面接の時に、日本語の受け応えだけに捉われない方がいいと思います。言葉でうまく答えられない事も多くあると思うんですよ。でも特に技術者の場合、一旦会社に入っちゃうとなんとかなるんですよね。一般的な日常会話ではなく、専門的な会話に入っていくので、要所の単語さえ分かればなんとか仕事はできる。
あとはやっぱりエンジニアだったら技術的な面で判断した方がいいんじゃないかな。組織にフィットするかどうかは、そういう人たちを束ねるリーダー、マネージャーに、多様なメンバーをまとめる経験値を持った人を入れるのが大事なポイント。どんな人がいても出来るだけ受け入れられる、忍耐と許容量を持った人じゃないといけない。

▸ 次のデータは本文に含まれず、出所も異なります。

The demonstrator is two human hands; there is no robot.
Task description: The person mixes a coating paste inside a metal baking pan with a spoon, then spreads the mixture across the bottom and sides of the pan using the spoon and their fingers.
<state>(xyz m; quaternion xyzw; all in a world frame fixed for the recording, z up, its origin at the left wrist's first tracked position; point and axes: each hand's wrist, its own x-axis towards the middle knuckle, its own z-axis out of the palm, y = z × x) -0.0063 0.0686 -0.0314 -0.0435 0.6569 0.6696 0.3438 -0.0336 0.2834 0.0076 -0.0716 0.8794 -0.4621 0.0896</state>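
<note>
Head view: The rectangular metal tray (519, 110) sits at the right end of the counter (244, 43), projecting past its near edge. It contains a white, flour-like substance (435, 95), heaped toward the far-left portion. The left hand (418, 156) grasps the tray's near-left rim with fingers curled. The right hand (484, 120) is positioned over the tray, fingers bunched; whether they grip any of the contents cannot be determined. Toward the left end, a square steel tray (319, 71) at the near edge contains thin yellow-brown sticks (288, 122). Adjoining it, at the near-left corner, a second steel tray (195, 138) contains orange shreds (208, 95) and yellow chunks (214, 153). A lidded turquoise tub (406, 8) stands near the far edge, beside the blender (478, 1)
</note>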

ビザだったり採用上の手続きの面で違うところもありますが、これはすごく簡単ですよ。特にエンジニアにとって、日本で就労ビザを取得するのは、他国に比べても本当にあっさりしたものです。だからそこは問題ではありません。一度やってみたらいいんですよ。やってみて、学べばいい。もしいきなり(正社員として)フルタイムで雇うことを躊躇っているのであれば、派遣や契約で始めるというのも選択肢です。
あとは同じ国の方を複数名採用した方が楽かもしれないですね。いい意味でのチームワークが生まれて、コミュニケーションの面でフォローしてくれたりとか、教育してくれたりとか、絶対あると思うんです。助け合いやすいとかね。
最後に私達は、国籍を超えたエンジニア集団。例えば人工知能とか、モバイルの領域でスキルを伸ばしていきたいという人がいれば、これから一緒にどんどん面白いものを作っていきたいですね。
モビルス株式会社について
アメリカ人とベトナム人の二人によって創業されたITベンチャー企業。モバイルと人工知能による新たなコミュニケーションを提案している。コンタクトセンター/顧客サポート向けの自動応答対応チャットツールの開発・販売、および企業向けチャットツールのOEM提供を行うなど、特にチャットテクノロジーに強みがある。